石膏は世界記録も持っています。メキシコのナイカ鉱山にあるクリスタル洞窟には、長さ11メートルを超えるセレナイトの結晶が眠っています。摂氏50度前後の水のなかで何十万年もかけて育った、天然の結晶としては最大級のものです。流通しているものは、おもにモロッコ、メキシコ、アメリカのオクラホマの塩性平原から来ています。
セレナイトの歴史と言い伝え
名前はギリシアの月の女神セレネに由来します。大プリニウスはすでに、白く半透明な selenitis という石について、月とともに満ち欠けする月の像を宿していると書き記しました。この言い伝えは、中世の宝石誌にもほとんどそのまま受け継がれています。

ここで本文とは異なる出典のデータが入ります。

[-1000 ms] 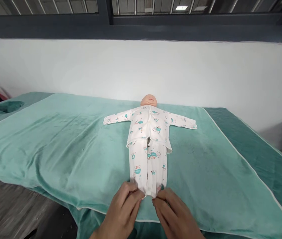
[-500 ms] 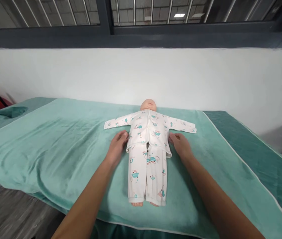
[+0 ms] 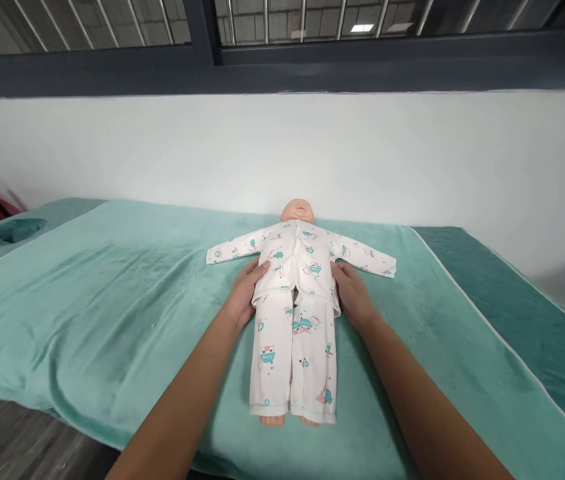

もっと現実的な使われ方もありました。薄い板に割った半透明の石膏は lapis specularis と呼ばれ、ガラスが普及する以前のローマで窓の材料になっていたのです。屋敷の窓から差し込む昼の光は、セレナイトを通っていました。「光の石」という評判に、これ以上ふさわしい経歴もありません。
セレナイトの使い方
瞑想スペースに。ほかの石を載せるプレートとしても。
浄化
音、軽くお香で燻す、乾いた布で拭く(水は使わない)。
チャージ(浄化後の充填)
月光、意図を込める。湿気は避ける。
よくある質問
- セレナイトを水で浄化してもいいですか。
- いいえ、これは水を避けたい石の代表です。石膏は水に溶けます。一瞬で消えてしまうわけではありませんが、触れるたびに表面がくもり、もろくなっていきます。乾いた柔らかい布で拭き、チャージは月光に任せてください。
- セレナイトとムーンストーンは同じものですか。
- 名前は似ていますが、まったく別の鉱物です。ムーンストーンはモース硬度6から6.5の長石で、青い光が表面の下をすべります。セレナイトは爪で傷がつくほどやわらかい石膏です。同じ月の女神が名づけ親になっただけの他人同士です。
- 表面がくもってきました。
- 湿気か、手の脂です。乾いた布でやさしく拭ってください。研磨剤や水は使わないでください。やわらかい石ですから、拭きすぎると角がまるくなります。
- どこに置くのが向いていますか。
- 湿気の少ない、乾いた場所です。浴室や台所のそばは避けてください。伝承では枕もとや玄関の棚に置かれることが多く、白い光をひとつ残しておく、という感覚に近い扱われ方をします。